Atleti, tecnici e funzionari potranno essere sottoposti a verifiche antidoping e ispezioni dei bagagli direttamente negli scali. Una misura inedita, pensata per rafforzare la prevenzione e intercettare eventuali irregolarità fin dal primo contatto con il Paese ospitante.
Il piano è dell’Agenzia Internazionale per i Test, che supervisiona i programmi antidoping dei grandi eventi. Milano Cortina diventa così un banco di prova per protocolli più stringenti e anticipati, con un chiaro effetto deterrente.
La svolta si inserisce in un percorso iniziato dopo Roma 1960, quando la morte del ciclista Knud Enemark Jensen accelerò la nascita di regole globali e della Commissione medica del Comitato Olimpico Internazionale.

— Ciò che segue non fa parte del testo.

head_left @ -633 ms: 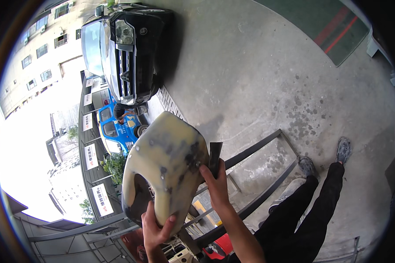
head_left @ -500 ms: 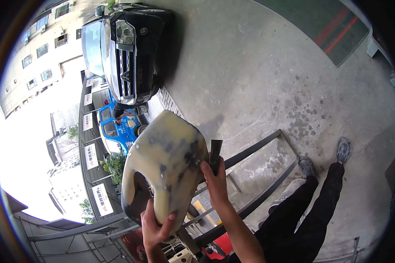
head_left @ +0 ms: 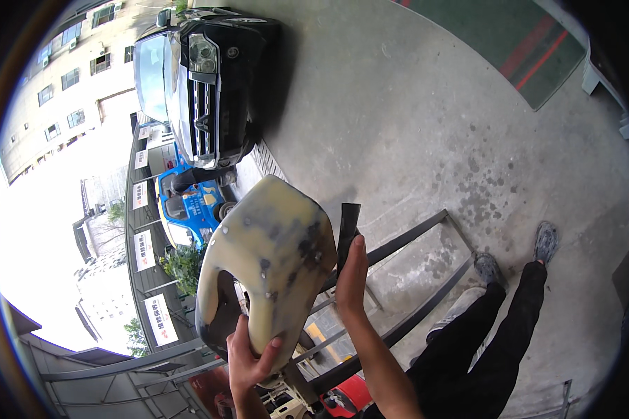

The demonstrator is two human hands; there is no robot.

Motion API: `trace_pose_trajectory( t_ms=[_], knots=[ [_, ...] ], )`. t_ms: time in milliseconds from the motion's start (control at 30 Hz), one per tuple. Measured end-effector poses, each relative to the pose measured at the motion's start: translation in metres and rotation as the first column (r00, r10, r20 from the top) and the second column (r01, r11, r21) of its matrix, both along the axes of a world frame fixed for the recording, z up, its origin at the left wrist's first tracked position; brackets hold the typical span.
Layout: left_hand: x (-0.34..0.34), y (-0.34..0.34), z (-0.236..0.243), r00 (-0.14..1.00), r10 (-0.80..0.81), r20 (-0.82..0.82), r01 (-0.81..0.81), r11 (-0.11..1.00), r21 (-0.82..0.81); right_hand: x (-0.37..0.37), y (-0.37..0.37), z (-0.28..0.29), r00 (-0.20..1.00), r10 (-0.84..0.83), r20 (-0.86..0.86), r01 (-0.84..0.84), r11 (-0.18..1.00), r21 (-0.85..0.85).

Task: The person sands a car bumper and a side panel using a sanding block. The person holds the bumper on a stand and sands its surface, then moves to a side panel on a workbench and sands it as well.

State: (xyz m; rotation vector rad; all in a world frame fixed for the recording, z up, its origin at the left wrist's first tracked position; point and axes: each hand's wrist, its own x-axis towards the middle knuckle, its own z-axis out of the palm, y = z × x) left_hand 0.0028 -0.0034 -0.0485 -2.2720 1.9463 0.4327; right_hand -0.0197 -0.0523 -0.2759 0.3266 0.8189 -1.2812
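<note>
from here i see the mottled tan panel (head_left: 276, 234) held up before a dark metal frame (head_left: 407, 237), its narrow lower end pinched in the left grip (head_left: 247, 363). the right grip (head_left: 352, 279) pinches a black strip (head_left: 349, 227). the panel looks light, stiff, probably slippery; that narrow end seems safest to hold, the thin rim likelier to crack.

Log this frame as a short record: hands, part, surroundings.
Left hand: grips the part's narrow lower end
Right hand: holds a dark strip; contact with part unclear
Molded part: pale yellow, dark patches, opening at lower left
Behind: dark car, blue vehicle
Floor: grey, dark spots
</note>
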Motion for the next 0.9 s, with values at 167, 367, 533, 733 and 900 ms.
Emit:
trace_pose_trajectory(
  t_ms=[167, 367, 533, 733, 900],
  knots=[
    [0.005, 0.000, 0.001, 1.000, 0.018, -0.013, -0.017, 0.999, 0.030, 0.007, 0.006, 0.020, 0.990, 0.044, -0.133, -0.046, 0.999, -0.012],
    [-0.001, -0.002, 0.003, 1.000, -0.003, 0.008, 0.003, 0.999, 0.033, 0.004, 0.027, 0.052, 0.992, -0.043, -0.121, 0.060, 0.988, 0.143],
    [-0.004, 0.000, 0.002, 0.996, 0.091, 0.001, -0.091, 0.995, 0.035, 0.003, 0.033, 0.062, 0.991, -0.134, -0.017, 0.135, 0.971, 0.196],
    [-0.004, -0.001, 0.004, 0.993, 0.107, -0.054, -0.104, 0.994, 0.045, -0.007, 0.008, 0.029, 0.955, -0.295, 0.040, 0.275, 0.926, 0.259],
    [0.000, -0.004, 0.007, 0.998, 0.044, -0.043, -0.040, 0.996, 0.083, -0.004, 0.013, 0.029, 0.986, -0.166, -0.025, 0.168, 0.980, 0.110]
  ],
)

Oggi l’antidoping punta su passaporto biologico, test fuori gara, rivalutazione dei campioni e cooperazione internazionale. In Italia il sistema si rafforza anche con il nuovo laboratorio antidoping di Roma, gestito dalla Federazione Medico Sportiva Italiana, tra i più avanzati al mondo.
Messaggio chiaro: a Milano Cortina 2026 i controlli partono prima, e lo sport prova ad arrivare più pulito al via.